Il moschettone del ricordo.
l rifugio – Orestes Hütte – è dedicato alla memoria di Oreste Squinobal. Come di ritorno da un’arrampicata si appendono al piolo in rifugio la piccozza e i moschettoni; così, nell’intrattenimento prima o dopo l’escursione, si appiglia la conversazione al moschettone del ricordo per un’escursione nella memoria.
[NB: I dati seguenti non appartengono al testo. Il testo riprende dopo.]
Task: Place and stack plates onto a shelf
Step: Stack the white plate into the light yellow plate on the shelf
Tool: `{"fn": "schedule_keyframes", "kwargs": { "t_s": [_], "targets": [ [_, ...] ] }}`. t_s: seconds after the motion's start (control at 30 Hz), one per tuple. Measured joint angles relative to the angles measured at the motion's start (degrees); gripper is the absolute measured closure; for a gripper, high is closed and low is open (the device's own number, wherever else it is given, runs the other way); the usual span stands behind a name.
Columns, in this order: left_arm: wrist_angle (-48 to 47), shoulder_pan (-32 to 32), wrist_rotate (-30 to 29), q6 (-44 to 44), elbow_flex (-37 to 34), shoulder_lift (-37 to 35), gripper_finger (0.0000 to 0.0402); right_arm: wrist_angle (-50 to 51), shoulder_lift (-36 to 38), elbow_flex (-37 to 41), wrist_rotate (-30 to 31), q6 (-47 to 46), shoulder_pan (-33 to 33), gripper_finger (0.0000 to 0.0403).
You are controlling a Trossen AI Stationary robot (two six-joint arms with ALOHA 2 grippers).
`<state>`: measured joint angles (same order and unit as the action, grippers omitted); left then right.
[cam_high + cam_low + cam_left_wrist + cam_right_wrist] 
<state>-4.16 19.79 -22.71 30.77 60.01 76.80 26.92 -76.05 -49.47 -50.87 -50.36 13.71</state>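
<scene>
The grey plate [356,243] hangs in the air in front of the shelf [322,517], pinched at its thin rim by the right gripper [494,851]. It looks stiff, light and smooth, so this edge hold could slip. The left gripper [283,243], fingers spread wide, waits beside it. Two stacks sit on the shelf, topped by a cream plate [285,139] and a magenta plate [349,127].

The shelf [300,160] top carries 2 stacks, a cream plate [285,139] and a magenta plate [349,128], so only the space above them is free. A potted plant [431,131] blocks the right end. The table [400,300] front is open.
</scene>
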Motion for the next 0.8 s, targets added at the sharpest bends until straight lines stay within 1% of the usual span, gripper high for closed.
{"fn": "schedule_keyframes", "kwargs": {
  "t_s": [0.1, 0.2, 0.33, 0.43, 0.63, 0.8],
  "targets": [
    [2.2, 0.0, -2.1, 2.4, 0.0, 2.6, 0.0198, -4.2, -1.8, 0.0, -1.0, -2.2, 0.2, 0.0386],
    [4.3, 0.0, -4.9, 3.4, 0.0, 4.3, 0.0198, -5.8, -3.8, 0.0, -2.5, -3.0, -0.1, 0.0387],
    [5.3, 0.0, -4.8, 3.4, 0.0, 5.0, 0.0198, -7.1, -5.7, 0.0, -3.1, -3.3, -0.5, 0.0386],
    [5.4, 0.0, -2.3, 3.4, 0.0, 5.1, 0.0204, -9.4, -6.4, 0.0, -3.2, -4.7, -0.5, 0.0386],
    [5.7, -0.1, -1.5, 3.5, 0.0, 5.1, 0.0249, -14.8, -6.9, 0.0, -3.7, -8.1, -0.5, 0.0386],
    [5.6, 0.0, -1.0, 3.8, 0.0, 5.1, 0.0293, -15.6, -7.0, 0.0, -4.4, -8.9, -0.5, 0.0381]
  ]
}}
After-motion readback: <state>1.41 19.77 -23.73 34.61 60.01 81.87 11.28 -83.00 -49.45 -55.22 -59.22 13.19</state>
Oreste Squinobal (1942-2004), insieme con Arturo Squinobal, ha formato una cordata che, negli anni 1970-1980, si è imposta come tra le più forti e preparate d’Europa: realizzarono, tra l’altro, alcune “prime invernali”, di valore “estremo”, tra cui la “direttissima” alla parete sud del Cervino-Matterhorn, nel 1971, la cresta integrale di Peutérey al Monte Bianco, nel 1972, la “direttissima” alla punta Signal-Gnifetti del Monte Rosa, nel 1978, la parete ovest del Cervino-Matterhorn, nel 1978. Insieme anche con il fratello Renzo vinse il trofeo Mezzalama nel 1975, Nel 1982 Oreste raggiunse la vetta del Kanchenjunga (m. 8.596) senza ossigeno, in “stile alpino”. Uomini “Walser” di personalità complessa, questi, di cui Oreste fu un esemplare mirabile: montanaro, cresciuto ed educato fin da fanciullo, all’Alpe Cialvrina, ai lavori duri della “ruralità” montana, poi artista falegname, esperto carpentiere, fidato costruttore, ed insieme guida alpina (come gli avi Johan, Niklaus, Peter-Joseph Knubel e Antonio Curta) e, last but not least, grande alpinista. Impigliato nel moschettone del ricordo, come lo stelo d’un fiore di roccia, c’è il suo sorriso, il suo sguardo penetrante, il suo entusiasmo vibrante e incantevole come il sibilo di un “assolo” di tromba (eseguito, come Lui usava fare, su “in alto”, nel “vento dei quattromila”).